Unable to control fan on fan shim

I recently upgraded my Pi with a Pibow case and a Pimoroni fan shim. I have installed the software for the fan shim and I’ve tested it out but all I seem to be able to do is to control the LED while the service is turned off. I seem to be unable to control the fan at all, even after deactivating the service. Running scripts like the following do nothing to the fan:

from fanshim import FanShim

fanshim = FanShim()
fanshim.set_fan(False)
fanshim.set_light(255, 0, 0)

I don’t know whether this is a software problem or how to resolve it, so any help with this issue is appreciated.

The fan will run by default with no control signal, a fail safe always on mode if you will.
To actually turn it off you need to pull the fan control pin GPIO 18 low.
Fan SHIM at Raspberry Pi GPIO Pinout
It may be that the fan control pad isn’t making contact with the Pi’s GPIO pin.
I’ve had that happen, I usually just ever so slightly bend that one pin a bit to the side. Or plug a female header in “on top” of the Fan Shim.

Adding the following dtoverlay entry (and rebooting) to your config.txt file will control the fan without any Pimoroni software.
dtoverlay=gpio-fan,gpiopin=18,temp=55000
55000 is on at 55c and off again at 45c, you can change that 50c is 50000.
If you do this from terminal
cd fanshim-python
cd examples
you can change the service settings by stopping it and rerunning the setup command.
sudo systemctl stop pimoroni-fanshim.service
sudo ./install-service.sh --on-threshold 75 --off-threshold 60 --delay 5
or disable it with
sudo systemctl stop pimoroni-fanshim.service
sudo systemctl disable pimoroni-fanshim.service
and reenable with
sudo systemctl enable pimoroni-fanshim.service
sudo systemctl start pimoroni-fanshim.service

So if I change my script to something like

from fanshim import FanShim
from RPi import GPIO

GPIO.setmode(GPIO.BCM)
GPIO.setup(18, GPIO.OUT)
GPIO.output(18, GPIO.LOW)

fanshim = FanShim()
fanshim.set_fan(False)
fanshim.set_light(255, 0, 0)

it should work?

That should turn it off. I don’t think you need the fanshim.set_fan(False) line, not sure what it does to be honest.
If you installed the service you’ll want to stop it and disable it. Stopping it only works until you reboot or shut down.

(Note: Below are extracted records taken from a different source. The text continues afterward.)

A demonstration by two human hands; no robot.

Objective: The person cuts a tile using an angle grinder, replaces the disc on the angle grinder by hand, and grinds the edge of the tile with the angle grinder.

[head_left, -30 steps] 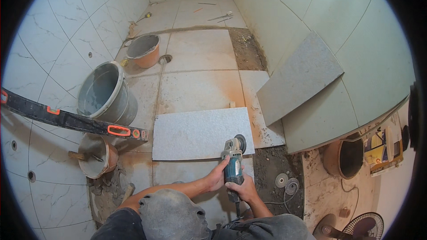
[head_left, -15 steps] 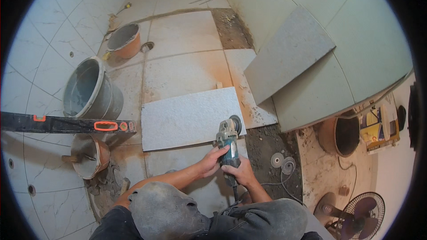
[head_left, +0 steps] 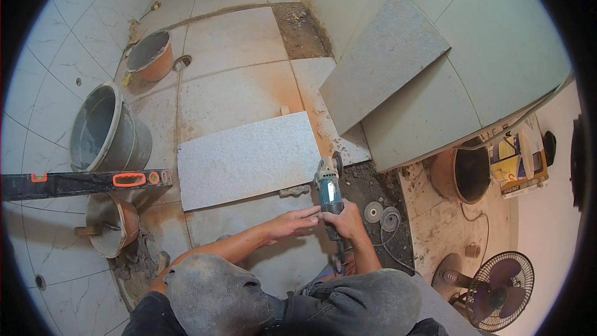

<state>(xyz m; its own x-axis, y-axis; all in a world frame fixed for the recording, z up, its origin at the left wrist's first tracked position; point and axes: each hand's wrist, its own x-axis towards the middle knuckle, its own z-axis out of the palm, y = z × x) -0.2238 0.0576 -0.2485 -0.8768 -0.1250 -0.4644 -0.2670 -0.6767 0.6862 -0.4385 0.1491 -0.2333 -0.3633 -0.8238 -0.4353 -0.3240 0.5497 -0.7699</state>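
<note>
A white marbled wall (head_left: 62, 227) rises on the left and a pale green wall (head_left: 510, 43) on the right. Between them runs a floor (head_left: 230, 90) of large pale tiles, stained orange in places. A grey tile (head_left: 388, 56) leans against the right wall, and a white textured tile (head_left: 249, 158) lies flat on the floor at the centre, slightly askew to the joints. A strip of dark rubble (head_left: 364, 190) shows to the right of its near end.

On the left stands a big grey bucket (head_left: 134, 137), with a black spirit level (head_left: 78, 185) stretching in front of it. One orange bucket (head_left: 158, 67) sits farther off, and another (head_left: 130, 221) sits nearer, a wooden handle poking out of it. A fan (head_left: 500, 289) is at the near right.

The teal angle grinder (head_left: 329, 190) is just beside the white textured tile's near right corner, its disc on the right. The right hand (head_left: 346, 219) has its fingers wrapped around the grinder's dark rear body. The left hand (head_left: 289, 225) has its fingers stretched toward the grinder; I cannot tell whether the tips touch it. Two round discs (head_left: 373, 213) lie on the rubble to the right.
</note>
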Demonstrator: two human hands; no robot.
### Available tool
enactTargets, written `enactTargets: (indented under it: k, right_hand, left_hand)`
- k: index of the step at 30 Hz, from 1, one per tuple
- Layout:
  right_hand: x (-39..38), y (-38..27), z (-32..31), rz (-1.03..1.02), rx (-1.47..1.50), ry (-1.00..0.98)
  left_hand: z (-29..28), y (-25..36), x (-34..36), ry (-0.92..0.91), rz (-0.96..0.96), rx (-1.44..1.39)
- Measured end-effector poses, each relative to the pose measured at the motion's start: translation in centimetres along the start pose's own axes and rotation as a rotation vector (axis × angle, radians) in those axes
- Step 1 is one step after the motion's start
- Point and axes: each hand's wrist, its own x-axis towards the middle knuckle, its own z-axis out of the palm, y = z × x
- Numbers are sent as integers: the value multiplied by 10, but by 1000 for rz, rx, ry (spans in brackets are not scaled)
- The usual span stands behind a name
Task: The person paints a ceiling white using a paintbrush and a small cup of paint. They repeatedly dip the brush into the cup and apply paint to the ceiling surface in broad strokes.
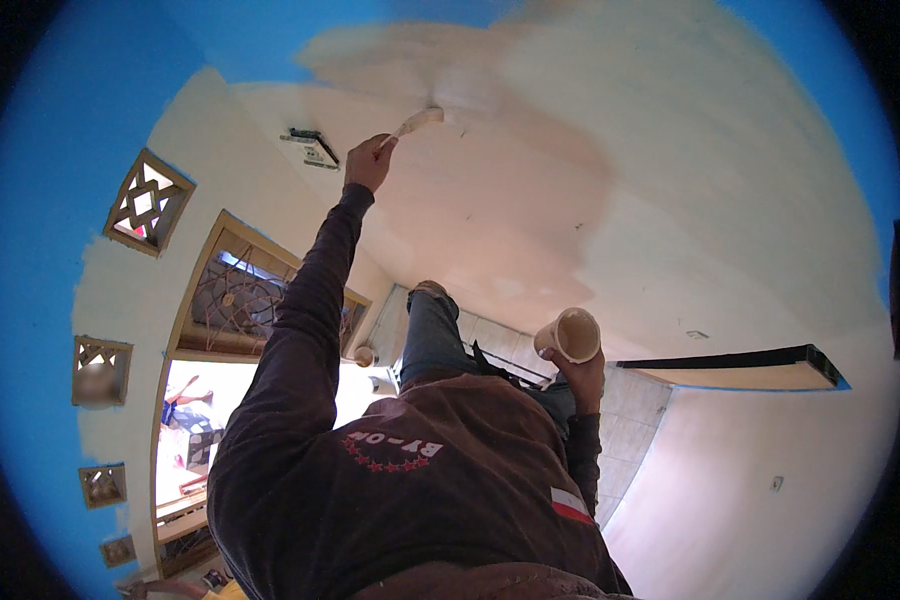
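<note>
My left hand [370,163] is raised on a long dark sleeve and closed on the handle of a pale, paint-smeared brush [422,118]. The brush head lies at or against the wall [510,180], where patchy cream and pinkish paint meets blue. On the right, lower down, my right hand [582,370] grips a beige cup [568,336] with its mouth facing up; its contents are hard to make out. My jeans and feet show between the two hands, over a tiled floor [630,420].
At left are patterned vent openings [148,200] and a grilled window [235,285] above a bright doorway, with part of another person [182,405] beyond. A small fixture [310,148] is near the brush. A dark-edged recess [730,365] is at right.
</note>
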Motion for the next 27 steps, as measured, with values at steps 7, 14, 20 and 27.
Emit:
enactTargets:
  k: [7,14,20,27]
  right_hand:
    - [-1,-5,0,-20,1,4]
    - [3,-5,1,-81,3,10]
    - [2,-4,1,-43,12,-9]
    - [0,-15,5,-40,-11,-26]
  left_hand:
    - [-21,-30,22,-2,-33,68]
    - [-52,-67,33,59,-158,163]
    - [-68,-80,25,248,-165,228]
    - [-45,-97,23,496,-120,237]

According to the README that comes in the repository, the fanshim.set_fan(False) is supposed to turn off the fan. And is it true to say that if I want to control the fan/LED manually, I have to disable the service and run a script like the above, and when I want to go back to having the service control the fan, I reactivate it?

If you want to manually control the Fan etc, yes you need to at least stop the service. If you leave it running in the background I’m pretty sure its just going to interfere with what your doing.
I have run mine with just the dtoverlay and with the service / daemon. I haven’t done anything manually via python though.
There is now an option in Raspberry Pi Configuration to control a fan. It does the dtoverlay entry for you. Just enter GPIO 18. You have to reboot for it to take effect which is why its a good idea to disable the service.
And you have to be in the fanshim-python/examles folder when you run the commands to stop and disable etc. If your not it will just give you an error.